他の人からみれば、なんて小さい、と思われるでしょうが、
運転免許を持たない元夫に頼らず自分の車を手に入れること、
それが私の運転免許取得時からの夢でした。

 

 

お姑さんからの借金が終わり、自分のパートも安定し、
やっと実現した、小さな夢だったのです。
私一人先に、自分だけの生活へ、すでに踏み出していたのかもしれません。

 

 

 

昨年末、今年22歳になる娘が、
結婚を前提にお付き合いしている彼氏を連れて、
家族みんなで食事をしたい、と言ってきました。

 

ところが、どういうわけか、私一人がひどい風邪をひいてしまい、
そういうふた親そろうのが当たり前の席に、
ふたりで座るということが、できませんでした。

 

結婚の報告を聞く、っていうのは、ちょっと、
両親としてやってやりたいことの代表格、というか、
テレビとかみてても、結婚してる親なら、
普通は2人揃ってるもんですやん??

 

うちはなのに、どういうわけかそんなわけで、ひとりずつ、だったんです。
まあ、ほんとに風邪ひいてたんです。

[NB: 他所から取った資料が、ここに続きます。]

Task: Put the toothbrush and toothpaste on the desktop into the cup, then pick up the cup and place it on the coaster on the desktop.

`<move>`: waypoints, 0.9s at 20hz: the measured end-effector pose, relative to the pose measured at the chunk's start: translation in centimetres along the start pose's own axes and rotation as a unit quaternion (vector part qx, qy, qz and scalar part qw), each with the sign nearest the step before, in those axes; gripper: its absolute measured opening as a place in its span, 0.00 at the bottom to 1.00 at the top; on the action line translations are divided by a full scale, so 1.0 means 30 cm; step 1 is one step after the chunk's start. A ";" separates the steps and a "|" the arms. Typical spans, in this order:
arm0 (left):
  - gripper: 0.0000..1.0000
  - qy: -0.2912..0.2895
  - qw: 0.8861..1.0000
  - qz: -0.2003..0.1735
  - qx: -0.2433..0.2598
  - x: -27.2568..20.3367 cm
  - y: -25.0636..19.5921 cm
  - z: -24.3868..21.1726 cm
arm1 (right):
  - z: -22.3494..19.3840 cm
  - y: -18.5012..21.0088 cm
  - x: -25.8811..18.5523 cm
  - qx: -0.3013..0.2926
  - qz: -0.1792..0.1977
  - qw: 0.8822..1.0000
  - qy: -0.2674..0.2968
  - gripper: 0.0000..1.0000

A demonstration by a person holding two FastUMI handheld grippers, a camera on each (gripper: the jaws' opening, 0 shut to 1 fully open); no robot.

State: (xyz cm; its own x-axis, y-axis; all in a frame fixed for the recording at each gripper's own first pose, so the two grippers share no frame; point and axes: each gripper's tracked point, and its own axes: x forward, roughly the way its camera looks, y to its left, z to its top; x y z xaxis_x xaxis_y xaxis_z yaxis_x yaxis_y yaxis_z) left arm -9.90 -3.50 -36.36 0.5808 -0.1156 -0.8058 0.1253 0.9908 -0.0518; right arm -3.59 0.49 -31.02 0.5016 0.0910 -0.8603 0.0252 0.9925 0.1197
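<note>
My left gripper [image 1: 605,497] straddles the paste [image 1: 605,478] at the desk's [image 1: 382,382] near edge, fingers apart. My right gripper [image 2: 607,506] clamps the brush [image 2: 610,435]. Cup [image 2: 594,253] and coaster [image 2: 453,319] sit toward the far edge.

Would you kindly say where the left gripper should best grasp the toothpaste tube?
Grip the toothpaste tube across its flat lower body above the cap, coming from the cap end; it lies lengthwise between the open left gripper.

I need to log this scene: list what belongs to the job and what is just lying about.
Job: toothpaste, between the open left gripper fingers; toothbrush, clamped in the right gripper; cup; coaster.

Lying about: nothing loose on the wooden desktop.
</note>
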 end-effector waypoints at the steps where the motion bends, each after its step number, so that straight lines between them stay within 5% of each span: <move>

しょうがない。

 

 

でも、なんだか、「夫婦でやること」に、縁が薄い。
別に夫婦でなくてもいいやないか、と誰かに言われているような
気さえしていたんです。

 

また二人揃ってるとき、もう一回会おうね、という
そういう話にもなりませんでした。
どういうわけか、誰もそう言いださなかった。

 

そんな空気が満ちていたのは確かでした。

 

 

 

その後、大震災があり、神奈川に移り住んでからずっとやってきた、
ホテルの清掃の仕事が、ばったりと無くなってしまいました。

 

子どもが小さい頃は役員だなんだかんだと、
それでも忙しかったものですが、下の息子も、
高校2年生になり、手も離れていて、これまでの人生で最も
ヒマですることもない日々が続いていた矢先、
離婚を切り出されて、本当に途方にくれました。

 

せめてなんで、仕事がいつでもあったときに言っといてくれなかったのか、と。

 

 

ところが、結果的には、その仕事が無かったことが、
逆に、自由に使える時間を豊富にし、
108日で、行政書士には頼まず、自力で公正証書を作成し、
離婚にたどりつく、原動力になったのです。

 

それに、突如離婚を言い渡されて、でも1週間後には、私はどういうわけか、
正社員目指して勉強を始めていました。

 

引っ越し先も、縁があったようで、すぐ決めることができたので、それも早い離婚を促してくれました。
もっとも、公正証書作成まで108日、が早いと言えるのかどうか、
客観的な指標はありませんが。

 

 

先にも言いましたが、うちには争点になるような資産が全くありませんでした。

 

ですから、普通の夫婦に比べれば、婚姻生活が長かったにも関わらず、
公正証書を作るのに、もともと、大して手間がかからなかったのだ、
ということは言えると思います。

 

 

しかし、それにしても、です。

 

それ以外の様々な要因が重なったおかげで、
突然言い出された日から数えて、108日、という
比較的短期間に、公正証書まで作成して離婚、という結末を
迎えることが出来ました。

 

 

 

まだ終わってないんですよ、それでも。
面倒な手続きがまだまだ尾を引いています。

 

でも、そういった手続き云々に関しては、もっと小さなお子さんを抱えて離婚してしまった
たくさんの他のママたちの体験記がたくさんあるんじゃないかと思います。

 

 

私としては、出来る限り、公正証書作りを目指すなら、
という観点から、その他いろいろな手続きと並行して、
今回の離婚体験を語っていきたいと思っています。

 

 

どうしても、個人的な意見や感傷的な表現が
多くなると思いますが、プロの手引書ではございませんので、
そのあたりは、ご了承くださいませ。